I was born July 17, 1945, the day after Trinity, the first atomic bomb test. My first specific political memory centered around the duck-and - cover, hide-under-our-desks, exercises that were a regular feature of my grade school life from age 5 on. I knew enough about nuclear war to be terrified. We lived one mile away from an air force base, and I used to go out to the backyard, look up at the planes, and try to determine if they were American or Russian. I remember getting a book out of the library on aircraft identification. (I don't remember what I planned to do if I spotted a Russian plane.)
When I heard Joseph Stalin died, I remember asking if that meant no one would drop atom bombs on us. This terror continued; I recall my best friend and I fully expected to die during the Cuban Missile Crisis. That fear motivated my intense involvement in the Nuclear Freeze Movement of the early 80s.
In 1954 I had a severe case of the measles and my grandma came to help nurse me. She was listening to the Joseph McCarthy army hearings. Hatred of McCarthy's voice might have shaped my entire political development. To my fevered mind, he seemed to personify absolute evil. In 1956, just turning eleven, I fell madly in love with Jack Kennedy as he made an unsuccessful bid for the vice presidential nomination. A good catholic school girl, I was initially attracted by his Catholicism; ten minutes later I was smitten by his intelligence, wit, and charm. I was luckier than his other women. Loving Jack Kennedy was good for me. At age 11, I complusively read zealously read the newspapers, news magazines, everything I could find about Kennedy and American politics. When I was 15 in 1960,I did volunteer work for his presidential campaign, handing out flyers and making phone calls.
In high school we had political debates to imitate the famous Kennedy/ Nixon debates and I represented Kennedy. What he believed in, I believed in. Gradually I moved to the left of his pragmatic liberalism. Certainly Kennedy was responsible for my decision to major in political science in college. Kennedy's assassination, occurring in the fall of my freshman year in college in Rochester, devastated me. I felt like there had been a death in my immediate family. I quickly transferred my political allegiance to Bobby Kennedy.
I cannot precisely date my interest in and commitment to civil rights. My home town (Uniondale) was very gradually become an African American middle-class community.When I was a freshman, I joined my college's Interracial Understanding Group. I was envious of those college students who could afford to spend the summer down south registering voters and didn't have to worry about money to pay their tuition. I would have gone if my family could have afforded to give up my summer earnings.

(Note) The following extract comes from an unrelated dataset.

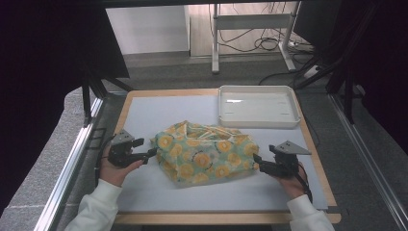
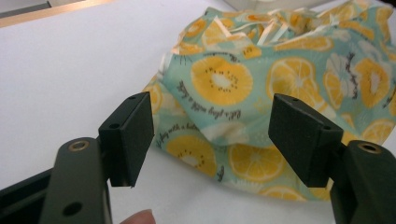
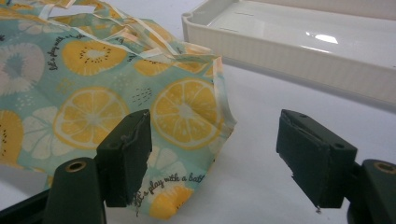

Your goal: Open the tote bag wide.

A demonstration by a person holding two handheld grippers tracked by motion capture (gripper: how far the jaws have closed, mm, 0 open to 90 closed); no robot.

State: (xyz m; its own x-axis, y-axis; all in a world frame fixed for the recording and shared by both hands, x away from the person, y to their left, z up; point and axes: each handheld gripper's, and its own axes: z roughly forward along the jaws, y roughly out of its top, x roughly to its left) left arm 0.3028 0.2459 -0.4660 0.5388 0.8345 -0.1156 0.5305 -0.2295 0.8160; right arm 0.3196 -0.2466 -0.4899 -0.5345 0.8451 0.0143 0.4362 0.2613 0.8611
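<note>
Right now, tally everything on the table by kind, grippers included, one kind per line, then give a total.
Handheld grippers: 2, left gripper and right gripper, both open at either side of the cloth
Crumpled lemon-print cloth: 1
White tray: 1, nothing in it
Total: 4

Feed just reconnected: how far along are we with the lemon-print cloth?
Nothing looks done: the cloth lies crumpled on the table mat, and the white tray behind it is empty. In hand: left gripper and right gripper sit open at opposite edges. Gripping and everything after remains.
</note>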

Gradually during college I became a pacifist. Opposition to the Vietnam War right from the beginning was the catalyst. My husband to be, Chris, applied for conscientious objector status and was willing to face jail rather than be inducted. We became very active in the Catholic Peace Fellowship, the Fellowship of Reconciliation, and the War Resister's League, all pacifist organizations. We went on many anti-war demonstrations both in New York and Washington. I have seen Washington DC mostly behind a picket sign. I briefly attended Stanford University where resistance to the war was at its height. Almost every afternoon, David Harris, Joan Baez's future husband who did go to jail, spoke out eloquently against the war. Meanwhile, my political science professors were intent on turning political science into a quantifiable discipline.
After I returned from Stanford, I had rented a room from an elderly women on the Upper West Side, who supported herself by taking in borders. I spent most of my time with my fiance and didn't want my Catholic parents to know (I didn't fool them.) I had gone to bed very late; I had stayed up to hear the results of the California primary. I was ecstatic that Bobby had won. I always woke up to a clock radio. As I groggily came to consciousness a few hours later, it took minutes for my befuddled, sleep-deprived brain to understand what they were saying. At first I told myself they were talking about someone else. When the horror sunk in, II crept into the hall and used the telephone that I had no privileges to use to call Chris, crying so hysterically that he couldn't understand me and thought something had happened to my parents or brothers.
My first job after Stanford was as an assistant to Victor Riesel, a labor columnist, who had been blinded by acid thrown in his face by the mob who controlled the waterfront he was exposing. M Living and breathing politics was my job. Riesel had never learned Braille, so he always hired bright young political women to be his eyes. My job was to scan 7 daily newspapers and about 40 labor papers, clip, and read to him anything that might provide ideas for his daily column. The internet equivalent of the internet was a constantly running ticker tape. All day and all week I had to read him about the assassination, the train procession, the funeral; I could hardly read, blinded by my tears. I had reacted the same way to Martin Luther King's assassination two months previously. The world was shattered, and it was my job to read about it and think about it all day, everyday.
The next day I had to get fitted for my wedding dress, and I wept throughout the fitting, not caring if tears spotted my dress..
My husband escaped jailed by getting a high number in the 1969 Draft Lottery. I will never forget that night. I arrived home from work when they had reached 50. As time when on and they didn't call out Chris's birthday, I was convinced he had been in the first five and I was frightened by how I would cope with his imprisonment. His number was 339. For the first time in two years, we could plan our lives together without worrying about a jail sentence.